Work task => Within the listing below, how many lines contain "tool"? Only the number is wanted.

Dataset content =>
________

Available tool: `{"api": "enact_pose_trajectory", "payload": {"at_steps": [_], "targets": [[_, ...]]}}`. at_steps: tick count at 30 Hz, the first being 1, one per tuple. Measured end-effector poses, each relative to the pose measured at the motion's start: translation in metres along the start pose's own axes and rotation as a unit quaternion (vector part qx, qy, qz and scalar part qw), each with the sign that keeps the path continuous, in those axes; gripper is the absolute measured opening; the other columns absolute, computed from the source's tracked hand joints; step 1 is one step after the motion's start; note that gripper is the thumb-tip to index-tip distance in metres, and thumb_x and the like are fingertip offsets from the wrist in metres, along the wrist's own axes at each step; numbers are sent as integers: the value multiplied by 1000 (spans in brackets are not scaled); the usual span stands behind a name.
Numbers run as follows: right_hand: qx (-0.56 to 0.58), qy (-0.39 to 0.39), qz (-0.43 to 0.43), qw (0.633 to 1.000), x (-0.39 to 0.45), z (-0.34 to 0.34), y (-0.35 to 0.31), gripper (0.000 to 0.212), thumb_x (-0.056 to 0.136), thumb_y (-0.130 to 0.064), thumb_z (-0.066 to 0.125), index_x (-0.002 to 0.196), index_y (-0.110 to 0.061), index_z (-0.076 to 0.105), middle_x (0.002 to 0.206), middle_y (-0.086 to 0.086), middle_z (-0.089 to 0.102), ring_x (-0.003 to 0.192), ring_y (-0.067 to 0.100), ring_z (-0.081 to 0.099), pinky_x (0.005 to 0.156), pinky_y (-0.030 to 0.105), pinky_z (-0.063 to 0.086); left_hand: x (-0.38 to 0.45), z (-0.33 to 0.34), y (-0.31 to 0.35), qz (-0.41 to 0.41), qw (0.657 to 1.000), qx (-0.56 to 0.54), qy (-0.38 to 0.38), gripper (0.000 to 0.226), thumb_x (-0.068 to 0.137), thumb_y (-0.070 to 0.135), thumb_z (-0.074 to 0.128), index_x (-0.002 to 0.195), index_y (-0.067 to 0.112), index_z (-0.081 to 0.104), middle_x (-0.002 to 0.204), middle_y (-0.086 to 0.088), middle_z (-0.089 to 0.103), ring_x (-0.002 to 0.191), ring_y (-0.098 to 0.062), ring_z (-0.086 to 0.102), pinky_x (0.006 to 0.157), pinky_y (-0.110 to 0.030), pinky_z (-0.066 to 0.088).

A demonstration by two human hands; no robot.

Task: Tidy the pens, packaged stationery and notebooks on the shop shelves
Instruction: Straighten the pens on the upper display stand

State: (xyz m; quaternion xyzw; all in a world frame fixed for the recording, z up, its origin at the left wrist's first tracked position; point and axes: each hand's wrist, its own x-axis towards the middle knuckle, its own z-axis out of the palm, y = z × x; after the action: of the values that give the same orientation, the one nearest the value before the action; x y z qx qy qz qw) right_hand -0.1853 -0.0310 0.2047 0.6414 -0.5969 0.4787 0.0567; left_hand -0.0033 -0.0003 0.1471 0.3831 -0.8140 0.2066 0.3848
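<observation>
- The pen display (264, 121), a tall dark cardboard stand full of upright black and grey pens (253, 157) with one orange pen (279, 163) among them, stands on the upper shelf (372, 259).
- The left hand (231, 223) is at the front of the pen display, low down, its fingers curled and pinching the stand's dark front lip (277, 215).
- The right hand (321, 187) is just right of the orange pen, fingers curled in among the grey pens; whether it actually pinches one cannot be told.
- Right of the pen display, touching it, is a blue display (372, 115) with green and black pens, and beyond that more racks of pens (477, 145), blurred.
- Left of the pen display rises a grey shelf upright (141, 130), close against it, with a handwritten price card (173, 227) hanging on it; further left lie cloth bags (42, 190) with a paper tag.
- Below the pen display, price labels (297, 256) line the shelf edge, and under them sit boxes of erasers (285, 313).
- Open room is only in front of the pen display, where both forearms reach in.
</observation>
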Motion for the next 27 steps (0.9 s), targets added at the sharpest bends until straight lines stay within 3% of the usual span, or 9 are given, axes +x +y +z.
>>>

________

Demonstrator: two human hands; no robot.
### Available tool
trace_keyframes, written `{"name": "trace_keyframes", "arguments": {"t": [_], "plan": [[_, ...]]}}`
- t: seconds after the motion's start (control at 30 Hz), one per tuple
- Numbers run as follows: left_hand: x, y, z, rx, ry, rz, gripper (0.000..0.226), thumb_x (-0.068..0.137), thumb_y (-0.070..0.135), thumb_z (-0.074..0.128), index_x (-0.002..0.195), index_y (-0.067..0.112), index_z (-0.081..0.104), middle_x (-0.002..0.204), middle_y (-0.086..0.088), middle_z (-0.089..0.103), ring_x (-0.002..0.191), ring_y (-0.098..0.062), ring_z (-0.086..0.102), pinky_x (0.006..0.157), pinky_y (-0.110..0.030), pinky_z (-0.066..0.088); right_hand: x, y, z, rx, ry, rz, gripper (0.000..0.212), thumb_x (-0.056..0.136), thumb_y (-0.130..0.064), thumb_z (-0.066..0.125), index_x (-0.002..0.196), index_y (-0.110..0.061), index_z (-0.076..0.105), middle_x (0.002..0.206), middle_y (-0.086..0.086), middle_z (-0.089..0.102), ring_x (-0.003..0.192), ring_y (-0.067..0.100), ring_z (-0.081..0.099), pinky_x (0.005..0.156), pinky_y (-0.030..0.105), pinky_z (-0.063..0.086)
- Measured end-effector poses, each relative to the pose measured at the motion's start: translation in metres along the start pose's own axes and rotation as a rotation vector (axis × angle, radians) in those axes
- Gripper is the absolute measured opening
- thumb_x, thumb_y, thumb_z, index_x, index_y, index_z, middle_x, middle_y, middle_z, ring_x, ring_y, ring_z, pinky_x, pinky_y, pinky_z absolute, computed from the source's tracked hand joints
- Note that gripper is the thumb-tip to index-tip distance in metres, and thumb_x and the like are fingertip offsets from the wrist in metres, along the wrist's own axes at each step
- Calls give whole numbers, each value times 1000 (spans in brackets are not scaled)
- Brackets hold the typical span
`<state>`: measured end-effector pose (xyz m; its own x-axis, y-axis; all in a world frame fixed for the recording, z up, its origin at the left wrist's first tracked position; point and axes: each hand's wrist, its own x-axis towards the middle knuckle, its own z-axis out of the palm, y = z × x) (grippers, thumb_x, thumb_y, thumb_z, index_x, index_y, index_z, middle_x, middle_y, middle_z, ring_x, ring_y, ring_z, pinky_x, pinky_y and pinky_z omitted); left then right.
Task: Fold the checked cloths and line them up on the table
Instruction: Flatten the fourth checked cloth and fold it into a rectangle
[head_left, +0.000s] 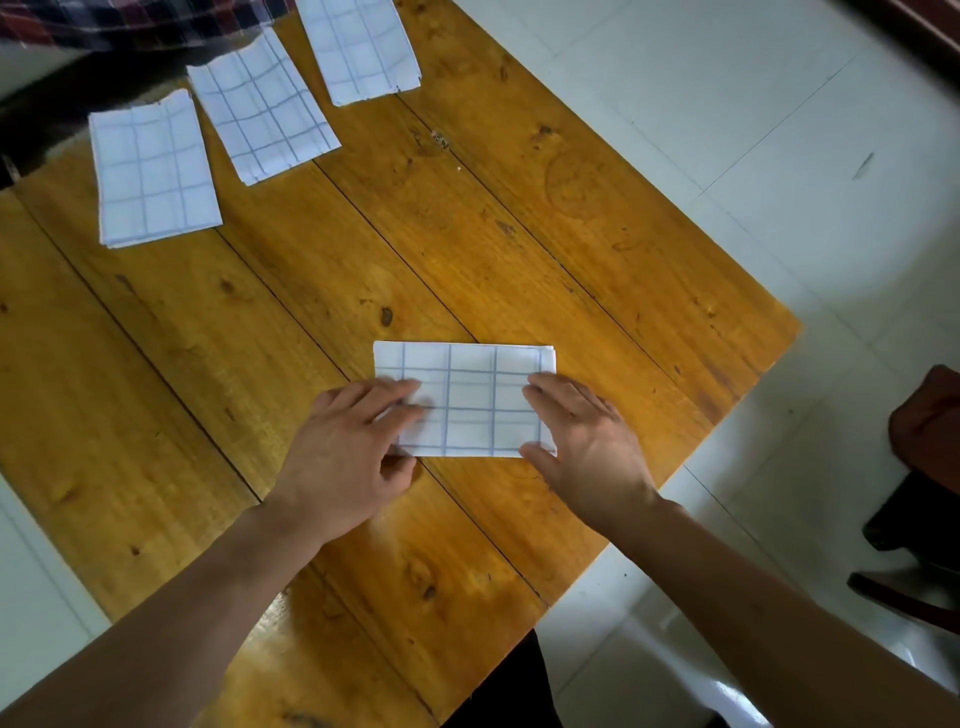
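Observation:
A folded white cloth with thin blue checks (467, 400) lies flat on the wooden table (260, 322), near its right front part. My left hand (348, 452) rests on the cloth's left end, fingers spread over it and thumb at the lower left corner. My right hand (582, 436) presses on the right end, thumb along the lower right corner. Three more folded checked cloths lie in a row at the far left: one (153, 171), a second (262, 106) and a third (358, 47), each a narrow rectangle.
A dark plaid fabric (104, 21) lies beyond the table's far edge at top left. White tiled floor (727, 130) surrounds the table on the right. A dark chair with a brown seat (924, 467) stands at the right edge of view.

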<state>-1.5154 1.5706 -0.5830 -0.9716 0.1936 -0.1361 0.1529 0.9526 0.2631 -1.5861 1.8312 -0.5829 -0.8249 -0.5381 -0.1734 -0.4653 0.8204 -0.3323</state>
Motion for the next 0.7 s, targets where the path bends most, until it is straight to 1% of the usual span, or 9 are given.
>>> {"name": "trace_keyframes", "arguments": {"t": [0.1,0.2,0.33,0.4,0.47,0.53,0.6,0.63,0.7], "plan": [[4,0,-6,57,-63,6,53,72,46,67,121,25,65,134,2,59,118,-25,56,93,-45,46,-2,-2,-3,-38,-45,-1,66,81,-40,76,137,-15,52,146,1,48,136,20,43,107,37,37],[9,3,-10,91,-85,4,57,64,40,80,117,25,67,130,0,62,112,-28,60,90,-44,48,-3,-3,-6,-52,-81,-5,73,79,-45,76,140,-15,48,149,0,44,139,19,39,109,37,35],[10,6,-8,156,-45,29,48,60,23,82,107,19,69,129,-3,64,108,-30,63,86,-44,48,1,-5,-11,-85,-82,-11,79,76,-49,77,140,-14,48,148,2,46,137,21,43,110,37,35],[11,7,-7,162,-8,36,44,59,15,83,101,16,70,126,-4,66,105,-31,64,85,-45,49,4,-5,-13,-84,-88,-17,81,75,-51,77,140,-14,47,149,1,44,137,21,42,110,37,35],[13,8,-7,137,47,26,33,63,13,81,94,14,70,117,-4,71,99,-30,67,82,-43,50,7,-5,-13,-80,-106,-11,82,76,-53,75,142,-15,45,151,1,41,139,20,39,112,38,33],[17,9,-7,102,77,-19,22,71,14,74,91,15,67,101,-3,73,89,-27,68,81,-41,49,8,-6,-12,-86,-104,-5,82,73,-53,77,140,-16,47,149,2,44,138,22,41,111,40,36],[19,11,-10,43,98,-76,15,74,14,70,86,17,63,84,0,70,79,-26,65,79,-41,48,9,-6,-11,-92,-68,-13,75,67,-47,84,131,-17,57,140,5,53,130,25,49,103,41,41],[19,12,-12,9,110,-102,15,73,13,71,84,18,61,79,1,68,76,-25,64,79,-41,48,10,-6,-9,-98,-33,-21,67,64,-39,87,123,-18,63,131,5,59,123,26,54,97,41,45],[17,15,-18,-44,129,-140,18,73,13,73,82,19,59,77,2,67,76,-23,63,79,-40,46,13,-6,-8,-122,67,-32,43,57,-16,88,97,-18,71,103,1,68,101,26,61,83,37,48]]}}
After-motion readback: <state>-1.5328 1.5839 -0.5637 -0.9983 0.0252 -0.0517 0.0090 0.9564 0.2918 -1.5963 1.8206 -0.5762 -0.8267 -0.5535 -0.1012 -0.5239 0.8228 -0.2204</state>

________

Result of the exercise => 2